The nature and extent of the victims’ injuries and the causes of their deaths were also similar.   As discussed in more detail below, both women sustained multiple blunt force injuries to their head, neck, chest, abdomen, and body, and had defensive injuries.   Both women had also been sexually assaulted with a foreign object, tortured, and strangled.   In addition, both women were found completely naked in rural areas where Moseley was known to have traveled.   Both women had dirt around their fingernails, both were barefoot, and both had ground-in dirt on the soles of their feet.   An FBI witness testified that the signature to each crime was overkill-the murderer inflicted far more injuries to the victims than necessary to cause death and employed multiple means of death, any one of which would have been alone sufficient.
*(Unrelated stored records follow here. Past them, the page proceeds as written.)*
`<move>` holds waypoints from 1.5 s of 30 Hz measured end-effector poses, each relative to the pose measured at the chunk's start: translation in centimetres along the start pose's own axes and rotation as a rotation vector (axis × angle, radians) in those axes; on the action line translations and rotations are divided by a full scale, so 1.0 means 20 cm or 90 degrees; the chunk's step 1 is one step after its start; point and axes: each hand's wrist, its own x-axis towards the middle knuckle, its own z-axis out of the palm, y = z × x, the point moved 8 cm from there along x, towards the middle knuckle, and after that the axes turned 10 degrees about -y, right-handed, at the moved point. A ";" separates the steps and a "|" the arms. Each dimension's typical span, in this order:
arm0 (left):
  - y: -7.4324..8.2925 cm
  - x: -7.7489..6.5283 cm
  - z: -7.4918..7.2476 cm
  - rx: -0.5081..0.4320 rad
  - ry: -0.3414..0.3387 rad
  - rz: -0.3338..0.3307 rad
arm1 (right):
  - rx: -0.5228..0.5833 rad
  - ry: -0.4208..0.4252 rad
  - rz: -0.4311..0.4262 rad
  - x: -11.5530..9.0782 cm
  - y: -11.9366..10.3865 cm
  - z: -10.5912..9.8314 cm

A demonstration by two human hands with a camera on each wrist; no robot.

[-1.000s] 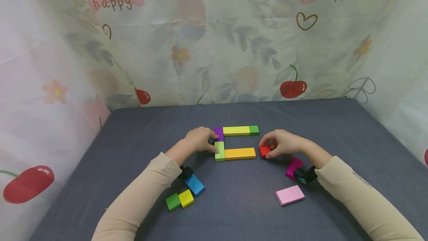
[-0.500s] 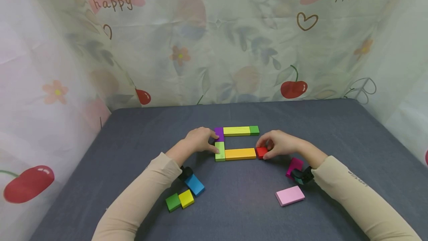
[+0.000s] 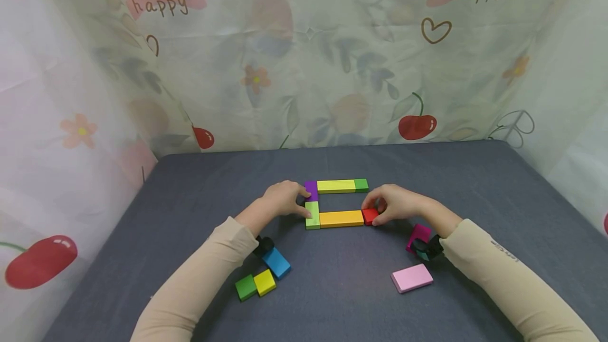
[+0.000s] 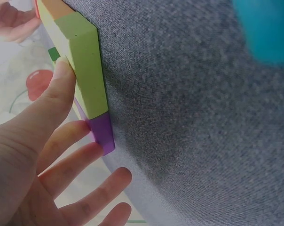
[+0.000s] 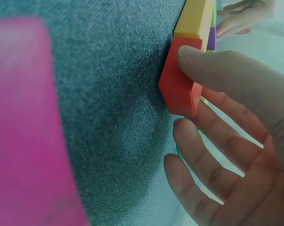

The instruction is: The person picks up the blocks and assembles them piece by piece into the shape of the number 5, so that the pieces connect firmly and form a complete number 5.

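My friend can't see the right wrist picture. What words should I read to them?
A right hand pinches a red block against the end of an orange block on a grayish cloth. A blurry bright pink block fills the left edge, and part of the left hand shows at the top right.

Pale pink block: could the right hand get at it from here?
Probably yes: nothing covers the pale pink block, but the right hand pinches the red block and would need freeing first.

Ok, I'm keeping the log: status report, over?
Right hand pinches red block against orange block. Left hand touches lime block, purple block. No obstruction visible.
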 end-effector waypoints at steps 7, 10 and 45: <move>0.00 0.00 0.00 -0.003 -0.003 0.001 | -0.002 -0.002 0.009 0.00 0.01 0.00; 0.00 0.01 0.00 -0.002 -0.002 0.002 | -0.003 -0.005 0.013 0.01 0.01 0.00; 0.00 0.00 0.01 -0.001 -0.004 0.004 | -0.057 0.026 -0.034 0.08 -0.09 0.01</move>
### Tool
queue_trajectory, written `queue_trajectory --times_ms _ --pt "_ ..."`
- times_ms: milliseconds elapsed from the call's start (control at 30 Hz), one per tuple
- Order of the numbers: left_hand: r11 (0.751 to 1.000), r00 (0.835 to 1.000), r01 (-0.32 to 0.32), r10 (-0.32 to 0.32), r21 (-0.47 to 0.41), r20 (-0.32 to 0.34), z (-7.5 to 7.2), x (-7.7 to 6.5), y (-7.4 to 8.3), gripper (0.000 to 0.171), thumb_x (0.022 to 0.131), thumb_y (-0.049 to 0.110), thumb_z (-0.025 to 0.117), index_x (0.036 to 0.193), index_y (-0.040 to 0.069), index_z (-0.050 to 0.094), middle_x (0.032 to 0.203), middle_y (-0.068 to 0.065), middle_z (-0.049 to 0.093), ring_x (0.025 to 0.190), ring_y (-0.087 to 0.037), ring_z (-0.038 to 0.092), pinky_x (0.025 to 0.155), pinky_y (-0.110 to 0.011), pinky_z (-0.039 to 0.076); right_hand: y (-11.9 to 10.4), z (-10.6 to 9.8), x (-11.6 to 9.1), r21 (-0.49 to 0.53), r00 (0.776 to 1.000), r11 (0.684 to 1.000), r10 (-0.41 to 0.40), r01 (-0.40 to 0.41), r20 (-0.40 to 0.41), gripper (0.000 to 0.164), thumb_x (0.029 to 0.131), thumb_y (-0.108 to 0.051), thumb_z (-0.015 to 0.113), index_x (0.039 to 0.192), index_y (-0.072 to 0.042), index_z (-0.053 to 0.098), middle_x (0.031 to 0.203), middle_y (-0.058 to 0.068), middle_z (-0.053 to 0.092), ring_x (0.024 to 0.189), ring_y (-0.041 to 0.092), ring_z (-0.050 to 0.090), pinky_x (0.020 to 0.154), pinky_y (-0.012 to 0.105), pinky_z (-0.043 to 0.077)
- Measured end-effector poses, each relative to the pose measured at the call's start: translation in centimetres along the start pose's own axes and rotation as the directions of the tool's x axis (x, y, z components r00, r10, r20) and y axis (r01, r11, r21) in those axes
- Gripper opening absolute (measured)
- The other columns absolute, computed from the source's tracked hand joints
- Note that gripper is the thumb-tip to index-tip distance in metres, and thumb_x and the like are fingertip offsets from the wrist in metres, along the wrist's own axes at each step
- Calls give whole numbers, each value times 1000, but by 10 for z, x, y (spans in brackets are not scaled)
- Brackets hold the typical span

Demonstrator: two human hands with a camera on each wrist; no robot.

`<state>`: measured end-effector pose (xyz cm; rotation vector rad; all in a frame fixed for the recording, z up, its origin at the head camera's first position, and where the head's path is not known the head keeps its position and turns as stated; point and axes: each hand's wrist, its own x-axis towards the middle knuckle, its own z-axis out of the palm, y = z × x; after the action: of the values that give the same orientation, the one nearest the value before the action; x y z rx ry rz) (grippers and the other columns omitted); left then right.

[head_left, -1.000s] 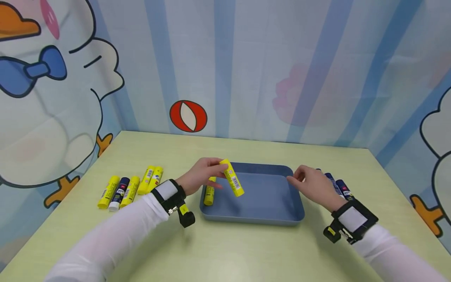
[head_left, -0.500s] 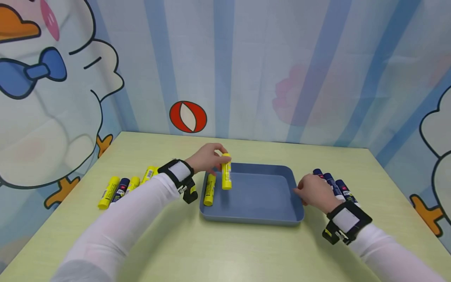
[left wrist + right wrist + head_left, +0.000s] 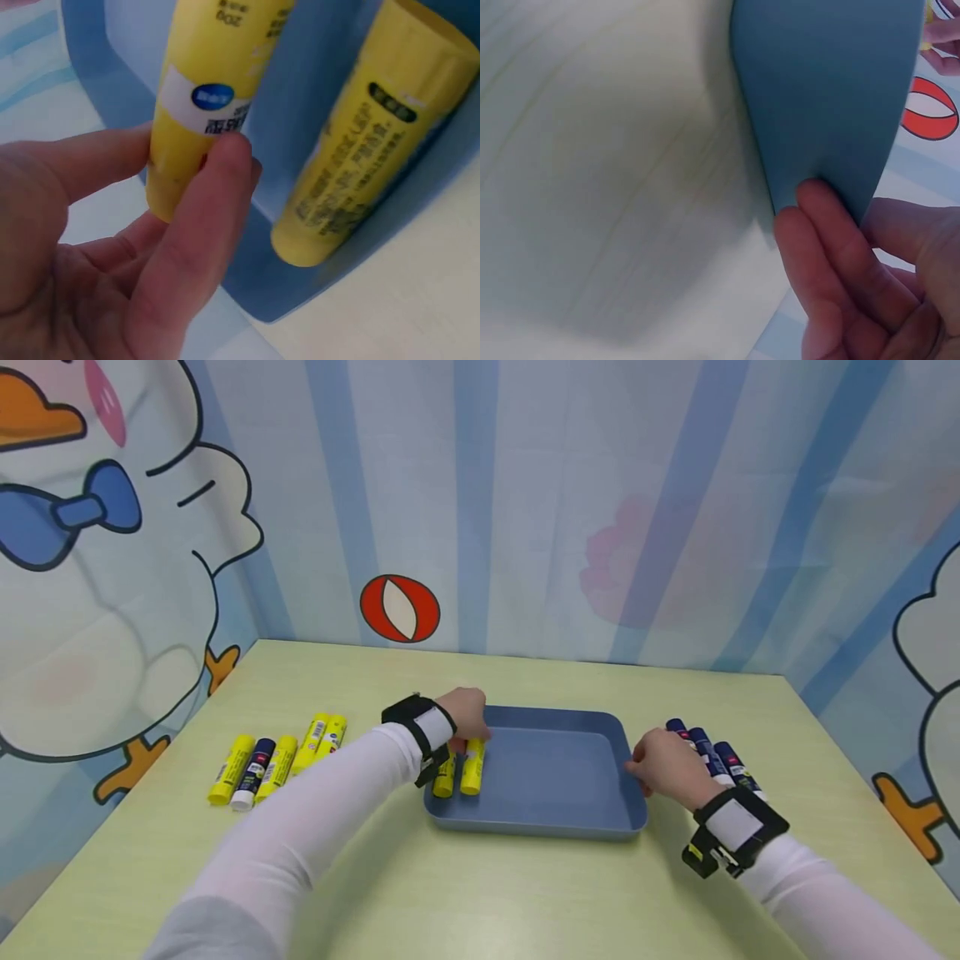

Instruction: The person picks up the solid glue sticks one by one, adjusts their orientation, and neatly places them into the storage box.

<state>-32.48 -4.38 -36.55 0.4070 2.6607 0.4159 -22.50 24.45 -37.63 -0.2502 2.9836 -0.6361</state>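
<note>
My left hand [image 3: 467, 714] pinches one end of a yellow glue stick [image 3: 214, 97] between thumb and fingers, low inside the blue tray [image 3: 558, 777]. To its left in the tray lies another yellow glue stick [image 3: 444, 777], roughly parallel. The left wrist view shows a gap between the two sticks. At the tray's right side, my right hand [image 3: 670, 768] grips the wall, with fingertips on the outside and the thumb at the rim, as the right wrist view [image 3: 855, 270] shows.
On the table's left lie several yellow glue sticks [image 3: 232, 770] and a dark blue one with a white end [image 3: 253, 774]. Several dark blue glue sticks [image 3: 738, 768] lie beyond my right hand. A cartoon-print curtain [image 3: 540, 527] stands behind the table.
My left hand has lowered the yellow glue stick into the tray beside the other one, turning it to lie parallel. My right hand came down onto the tray's right side and stays there.
</note>
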Motion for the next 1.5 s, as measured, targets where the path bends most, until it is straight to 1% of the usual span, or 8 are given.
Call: queue_trajectory --times_ms 167,333,433,600,900,1133,1267,1500 --pt "997 999 13 -10 81 -41 11 6 -2 22 91 18 69 101 1 59 75 -9 61 48 -17 62 46 -25 51 1 1 1 9 1000 1000 19 -19 15 19 90 -9 66 73 -3 70 50 1 58 49 19 58 45 29 40" --pt "983 993 -3 24 184 -112 15 1 2 20 90 18 69 100 1 64 77 -7 60 59 -17 59 53 -27 48 2 1 1 1 999 1000 28 -28 16 19 91 -10 65 73 -3 70 49 0 57 49 18 58 45 29 39" --pt "973 992 2 26 232 -121 15 -2 5 18 90 18 68 99 2 66 77 -6 60 65 -17 58 57 -28 47 1 1 0 0 999 1000 31 -31 19 20 91 -11 65 73 -4 69 49 0 57 48 17 57 45 29 39" --pt "956 993 18 18 292 -118 18 -5 5 12 93 16 63 93 4 66 76 -6 62 64 -17 57 57 -28 46 0 1 -2 3 999 1000 31 -31 25 22 92 -11 65 71 -4 68 50 1 57 47 15 55 46 29 39" --pt "947 991 -14 55 320 -122 18 -8 8 5 91 10 64 92 6 67 77 -4 63 67 -18 55 61 -30 45 0 1 -2 -7 999 999 38 -38 31 19 92 -11 65 76 -3 69 51 1 58 49 16 57 46 29 40" --pt "947 990 -21 65 320 -128 19 -9 6 8 90 12 67 94 5 67 78 -4 64 67 -17 56 62 -30 47 1 2 -1 -14 998 999 53 -53 36 19 92 -12 64 77 -2 69 52 0 58 50 15 57 46 29 40" --pt "953 993 -19 54 303 -105 18 -9 3 18 87 17 72 99 6 65 81 -4 62 70 -17 57 63 -30 48 0 2 -2 -18 998 998 55 -55 39 19 92 -13 64 77 -3 69 52 0 58 50 16 57 46 29 40" --pt "950 993 -15 50 313 -106 19 -6 1 35 80 24 80 106 6 65 88 -4 65 73 -16 58 67 -30 49 -1 2 -3 -22 998 998 53 -52 34 20 92 -13 64 74 -4 68 52 0 58 50 15 56 46 29 39"
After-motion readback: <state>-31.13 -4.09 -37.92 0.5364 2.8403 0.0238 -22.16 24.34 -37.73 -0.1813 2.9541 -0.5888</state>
The evidence regarding Johnson’s murder was admitted in the Henley murder trial pursuant to Rule 404(b) to show identity of the perpetrator, the existence of a similar modus operandi, intent, and design.   See N.C. Gen.Stat. § 8C-1, Rule 404(b) (“Evidence of other crimes, wrongs, or acts ․ may ․ be admissible for other purposes, such as proof of motive, opportunity, intent, preparation, plan, knowledge, identity, or absence of mistake, entrapment or accident.”).2  Clearly, there was evidence from which the jury could find that the murders were committed by the same person.   Moseley offered no evidence that excluded him as the murderer of either woman, arguing primarily that the DNA evidence was not reliable and that, even if it was, it only proved that Moseley had sexual relations with Johnson in the hours immediately prior to her death.   He argued that the killer was an unknown dark-haired man.